- Exercise:
Scan the records for "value". Report each line that includes it.

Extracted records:
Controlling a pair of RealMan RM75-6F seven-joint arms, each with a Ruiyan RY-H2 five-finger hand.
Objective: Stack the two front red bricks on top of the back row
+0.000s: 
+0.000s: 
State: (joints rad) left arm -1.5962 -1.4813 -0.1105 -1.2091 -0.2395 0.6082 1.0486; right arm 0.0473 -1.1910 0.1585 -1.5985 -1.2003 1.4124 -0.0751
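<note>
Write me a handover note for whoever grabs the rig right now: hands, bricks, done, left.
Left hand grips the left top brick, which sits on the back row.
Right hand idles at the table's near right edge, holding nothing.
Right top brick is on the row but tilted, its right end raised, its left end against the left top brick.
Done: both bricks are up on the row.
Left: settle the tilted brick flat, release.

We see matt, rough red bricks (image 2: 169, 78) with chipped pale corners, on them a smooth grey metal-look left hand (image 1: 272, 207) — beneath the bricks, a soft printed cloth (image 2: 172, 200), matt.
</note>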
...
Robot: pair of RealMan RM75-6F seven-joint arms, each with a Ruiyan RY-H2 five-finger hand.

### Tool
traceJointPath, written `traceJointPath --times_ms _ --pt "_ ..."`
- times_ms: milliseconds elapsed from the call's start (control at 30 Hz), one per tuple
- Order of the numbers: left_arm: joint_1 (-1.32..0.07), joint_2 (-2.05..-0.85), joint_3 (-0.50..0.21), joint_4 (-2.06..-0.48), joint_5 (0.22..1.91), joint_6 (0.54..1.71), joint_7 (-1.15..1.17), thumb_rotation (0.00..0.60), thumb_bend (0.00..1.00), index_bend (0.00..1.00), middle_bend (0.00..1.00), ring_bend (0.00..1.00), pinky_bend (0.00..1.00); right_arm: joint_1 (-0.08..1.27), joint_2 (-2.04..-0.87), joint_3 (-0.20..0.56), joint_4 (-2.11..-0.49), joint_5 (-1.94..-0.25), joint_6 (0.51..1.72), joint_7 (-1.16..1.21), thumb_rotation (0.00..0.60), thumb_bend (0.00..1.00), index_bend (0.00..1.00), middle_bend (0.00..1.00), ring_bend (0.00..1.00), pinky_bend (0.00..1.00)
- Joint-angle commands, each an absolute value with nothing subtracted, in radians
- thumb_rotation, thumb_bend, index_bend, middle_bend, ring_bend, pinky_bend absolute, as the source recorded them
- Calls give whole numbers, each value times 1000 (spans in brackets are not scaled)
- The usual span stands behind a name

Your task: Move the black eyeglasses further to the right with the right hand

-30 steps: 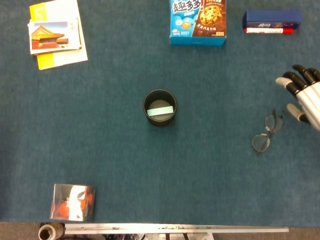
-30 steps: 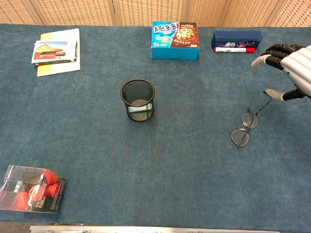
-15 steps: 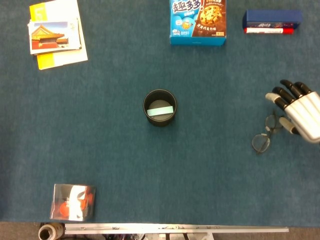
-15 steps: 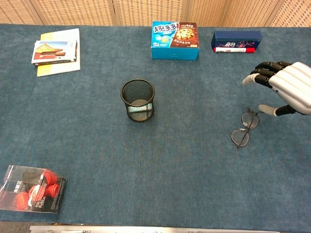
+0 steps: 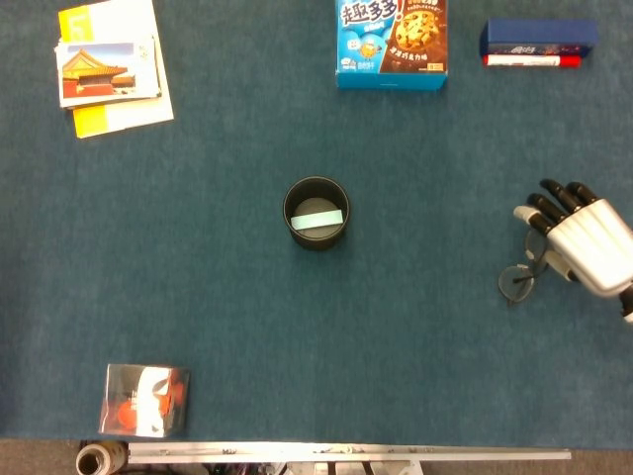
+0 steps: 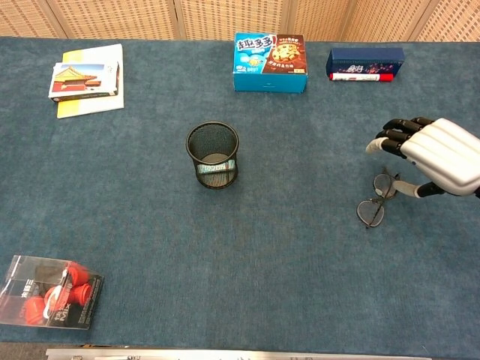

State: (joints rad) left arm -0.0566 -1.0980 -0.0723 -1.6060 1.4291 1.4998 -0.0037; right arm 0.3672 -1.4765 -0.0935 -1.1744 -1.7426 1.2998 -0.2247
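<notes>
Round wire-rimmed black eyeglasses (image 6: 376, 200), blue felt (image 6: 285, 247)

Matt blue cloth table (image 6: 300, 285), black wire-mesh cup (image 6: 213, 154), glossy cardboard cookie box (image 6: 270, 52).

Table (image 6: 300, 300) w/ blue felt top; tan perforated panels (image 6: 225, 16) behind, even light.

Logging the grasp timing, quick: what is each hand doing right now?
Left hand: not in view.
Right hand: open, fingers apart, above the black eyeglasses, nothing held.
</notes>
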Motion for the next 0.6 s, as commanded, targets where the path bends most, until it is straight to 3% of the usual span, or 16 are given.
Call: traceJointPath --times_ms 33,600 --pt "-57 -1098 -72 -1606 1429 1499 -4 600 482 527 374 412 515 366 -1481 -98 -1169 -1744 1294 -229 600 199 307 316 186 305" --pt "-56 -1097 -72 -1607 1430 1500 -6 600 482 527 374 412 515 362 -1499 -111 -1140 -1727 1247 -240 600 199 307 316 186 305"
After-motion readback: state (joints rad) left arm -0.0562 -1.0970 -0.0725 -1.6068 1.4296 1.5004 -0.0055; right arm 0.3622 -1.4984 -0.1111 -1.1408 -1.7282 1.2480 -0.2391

- Answer space:
- Joint-angle commands, each an absolute value with nothing subtracted, in radians
- Calls give whole numbers, each value times 1000 (spans in brackets are not scaled)

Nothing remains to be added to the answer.